It is the beginning of the year. The time for New Year’s Resolutions. My little son reminded me on New Year’s Eve for us to make our New Year’s “Revolutions.” His revolution was to do 40 minutes of guitar practice per day (up from 20 minutes). He had carefully written it down and happily wadded it into a ball to throw into the fireplace. As the flame consumed his promise to himself, I complimented him on his lofty ambition. Resolutions are indeed personal intentions of revolutions directed at ourselves. My son’s malapropism has some relevant meaning.
It got me to thinking about appropriate resolutions for executives. There are many I could conjure up, but three seemed like an easy number to digest and remember.
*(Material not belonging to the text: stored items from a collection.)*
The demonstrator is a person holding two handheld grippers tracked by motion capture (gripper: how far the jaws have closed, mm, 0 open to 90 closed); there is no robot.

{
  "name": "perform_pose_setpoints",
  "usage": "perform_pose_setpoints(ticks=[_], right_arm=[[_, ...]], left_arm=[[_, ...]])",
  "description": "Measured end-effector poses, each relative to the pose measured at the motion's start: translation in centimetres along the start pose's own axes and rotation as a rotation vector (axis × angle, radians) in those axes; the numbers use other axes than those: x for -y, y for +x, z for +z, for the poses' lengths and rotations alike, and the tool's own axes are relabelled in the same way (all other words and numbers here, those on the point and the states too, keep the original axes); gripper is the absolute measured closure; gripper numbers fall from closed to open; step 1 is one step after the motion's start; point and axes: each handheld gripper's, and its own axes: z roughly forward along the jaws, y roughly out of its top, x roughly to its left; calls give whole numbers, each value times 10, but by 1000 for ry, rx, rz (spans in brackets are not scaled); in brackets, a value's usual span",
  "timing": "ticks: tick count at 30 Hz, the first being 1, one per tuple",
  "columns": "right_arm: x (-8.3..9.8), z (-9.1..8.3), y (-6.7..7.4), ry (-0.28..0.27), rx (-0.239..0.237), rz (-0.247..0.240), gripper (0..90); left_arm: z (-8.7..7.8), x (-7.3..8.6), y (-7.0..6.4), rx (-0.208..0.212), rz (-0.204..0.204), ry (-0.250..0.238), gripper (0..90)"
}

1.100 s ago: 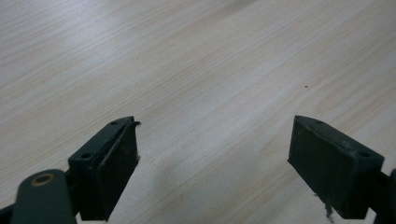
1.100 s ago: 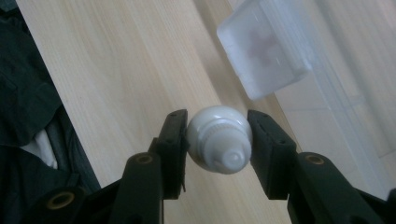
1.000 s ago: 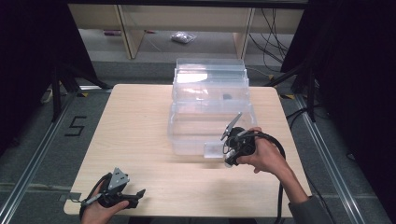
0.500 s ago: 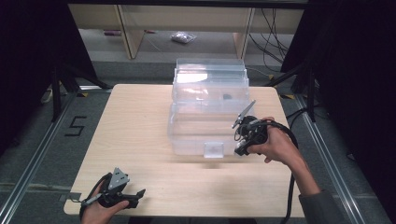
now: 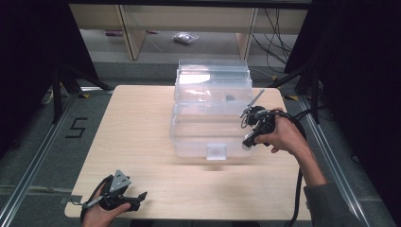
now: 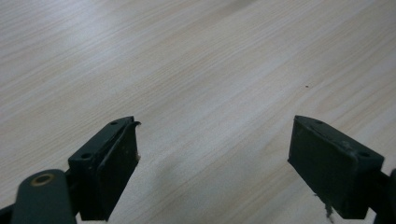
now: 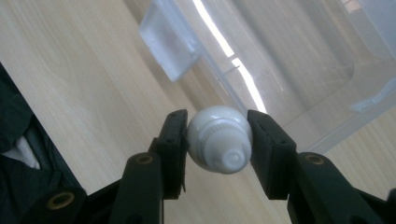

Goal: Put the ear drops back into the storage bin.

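Note:
A small white bulb-shaped object (image 7: 219, 140) with a ribbed neck sits between the two black pads of my right gripper (image 7: 218, 144), which is shut on it. In the high view that gripper (image 5: 248, 141) hangs just above the table at the right front corner of a clear plastic box (image 5: 208, 132), with the white object (image 5: 246, 145) at its tip. My left gripper (image 5: 136, 198) rests near the table's front left edge. Its jaws (image 6: 212, 158) stand wide apart over bare wood with nothing between them.
The clear box stands in the middle of the wooden table (image 5: 137, 127), its lid tipped up at the back and a latch tab (image 5: 216, 151) on its front wall. A small dark item (image 5: 230, 98) lies inside. A cable (image 5: 298, 189) trails from the right gripper.
My right hand has carried the white object to the right and slightly up, from the box's front toward its right front corner. The left hand has stayed put.

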Motion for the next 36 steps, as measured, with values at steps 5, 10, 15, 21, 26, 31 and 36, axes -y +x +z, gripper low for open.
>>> perform_pose_setpoints(ticks=[5,10,15,21,26,31,36], right_arm=[[-2,1,-12,-8,-2,28,602],[-4,1,-21,1,11,53,602],[-9,2,-30,16,25,72,602],[-14,10,-41,26,27,74,602],[-18,18,-46,32,11,108,602],[-21,26,-53,38,10,117,602],[-23,33,-59,54,16,126,602]], left_arm=[[0,0,0,2,0,1,151],[2,0,-1,-15,-7,-7,151],[0,0,0,2,1,2,151],[0,0,0,4,-2,-1,151],[0,0,1,6,1,4,151],[1,0,1,10,-1,5,151],[3,0,-1,9,-32,-19,151]])
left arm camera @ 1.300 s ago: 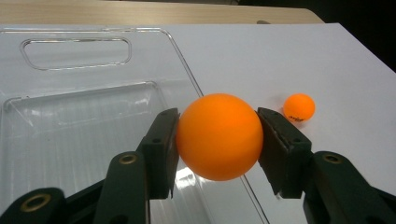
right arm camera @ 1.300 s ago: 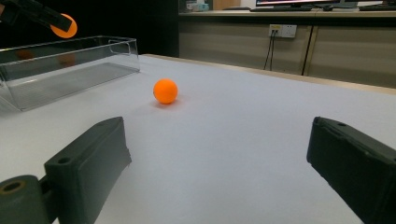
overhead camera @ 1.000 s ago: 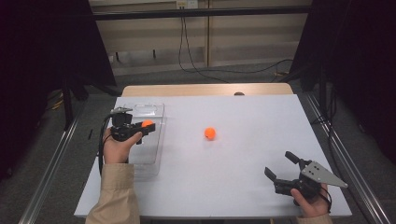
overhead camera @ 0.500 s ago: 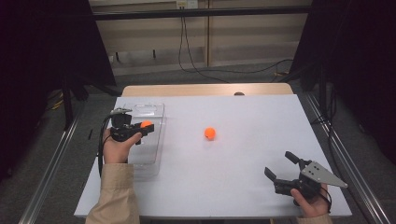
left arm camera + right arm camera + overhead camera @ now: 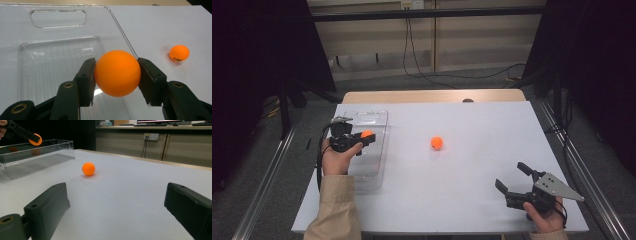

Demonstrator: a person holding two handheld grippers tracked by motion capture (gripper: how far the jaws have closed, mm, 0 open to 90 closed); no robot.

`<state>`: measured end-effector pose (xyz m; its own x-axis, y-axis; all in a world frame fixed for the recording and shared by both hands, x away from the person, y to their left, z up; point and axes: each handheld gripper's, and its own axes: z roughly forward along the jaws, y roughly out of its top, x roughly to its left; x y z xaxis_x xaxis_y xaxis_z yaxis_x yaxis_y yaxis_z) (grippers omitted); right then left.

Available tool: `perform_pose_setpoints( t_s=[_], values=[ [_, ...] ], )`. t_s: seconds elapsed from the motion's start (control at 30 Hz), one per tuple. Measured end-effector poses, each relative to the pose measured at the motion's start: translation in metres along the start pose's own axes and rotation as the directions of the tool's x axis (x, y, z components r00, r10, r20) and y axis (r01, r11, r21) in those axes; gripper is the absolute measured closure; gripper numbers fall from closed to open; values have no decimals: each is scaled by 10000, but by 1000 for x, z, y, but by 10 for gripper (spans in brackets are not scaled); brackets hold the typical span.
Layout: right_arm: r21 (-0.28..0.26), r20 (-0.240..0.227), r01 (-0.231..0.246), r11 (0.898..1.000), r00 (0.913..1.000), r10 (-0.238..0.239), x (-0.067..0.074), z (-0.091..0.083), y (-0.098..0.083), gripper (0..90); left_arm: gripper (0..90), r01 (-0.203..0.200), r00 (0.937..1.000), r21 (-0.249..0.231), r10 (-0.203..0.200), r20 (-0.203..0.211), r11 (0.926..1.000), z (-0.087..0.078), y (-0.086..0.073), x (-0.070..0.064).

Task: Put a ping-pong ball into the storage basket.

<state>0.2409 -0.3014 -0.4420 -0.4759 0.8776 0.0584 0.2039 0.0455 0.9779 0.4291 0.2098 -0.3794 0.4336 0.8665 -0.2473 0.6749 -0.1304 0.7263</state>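
1. Resting at the near right corner of the worktop, the right gripper is lying idle in the person's right hand; its jaws are spread wide with nothing between them, and it is pointing across the white surface toward the loose ball, probably waiting its turn.
2. Sitting alone near the middle of the worktop, well apart from both grippers, the loose orange ball is likely the next thing to be picked up.
3. Hovering at the left, the left gripper is pinching a second orange ball between its jaws, one pad on each side of the ball's widest part, so it is not slipping.
4. Lying under that held ball, the clear tray is sitting along the worktop's left edge, its handle slot at the far end; the ball is being carried just above the tray's right wall, seemingly so that it can be dropped inside.
5. Running behind the worktop's far edge, a dark cable is trailing over the floor.
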Motion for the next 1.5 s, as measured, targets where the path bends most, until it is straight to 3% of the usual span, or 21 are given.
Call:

Resolution # 1: Look Before You Leap
At this time of new possibilities and opportunities, an executive who is considering moving to another company should carefully scrutinize his non-compete, non-solicitation, and confidentiality agreements he has with his current employer to ascertain whether he would be in violation. The executive should not try to do this without the assistance of legal counsel. Employers have gotten more aggressive in seeking enforcement of these agreements as evidenced by the many court cases around the country.
Resolution #2: It’s Not Secret If Everyone Knows Or Employees Don’t Know It’s A Secret
Confidentiality Agreements are meant to protect the proprietary information and trade secrets of a business. If the executive leadership has not instituted safeguards, controls, and notices of confidentiality for its important business information, then do not expect a court readily to treat it as confidential information.
An employee confidentiality agreement is a good start. Physical and technological protections of business information along with legal protection of intellectual property through copyrights and patents are a good finish. Think locked filing cabinets, password protected computer files, documents marked “confidential,” and so forth. The New Year is a good time to establish protocols for safeguarding trade secrets, etc.
Resolution #3: Know How To Use Social Media But Don’t Lose The Personal Touch
If you are an executive or professional, no matter what your age, you are committing business development and networking malpractice by not understanding and utilizing social media whether it is LinkedIn, Facebook, Twitter, blogs, etc. Whether you realize it or not, you, your business, or your profession are affected by social media and will continue to be at an accelerated rate.
You don’t have to be a “techy” to join LinkedIn or pen a blog – I am living proof of that. You must do something or you will be increasingly on the margins of access to information sharing. After some skepticism, I recently signed up for Twitter and I will let you know how it goes. Older executives must adapt and be continuous learners.
Despite the rise of social media, it is still not a substitute for meeting with people in the flesh, having conversations on the telephone, and sending thank you notes and condolence cards. Being there and showing up still counts for a lot. Younger executives should cultivate old fashion pressing the flesh.
Senior executives and the twenty-something young Turks can learn from each other. To borrow a phrase from my son, that would be a nice “revolution.”
2 thoughts on “SUGGESTED NEW YEAR’S RESOLUTIONS ON NON-COMPETES, CONFIDENTIALITY AGREEMENTS, AND SOCIAL MEDIA”
Two questions for you: Do you recommend any rules of thumb for length of transition services? How does one evaluate and select a transition services provider? I thought I would ask an expert such as yourself. I know the readers of this blog would be very interested.
Good advice. CEOs and other senior team member should also consider “insurance” in case of an unexpected transition. A well-crafted severance package that includes adequately funded transition services provides that protection.
With such an agreement in place, leaders will make the courageous decisions necessary to change the economic game. We can no longer afford to have our best players on the sidelines. Each company must adapt, innovate and take the kind of risks that will ultimately change the game.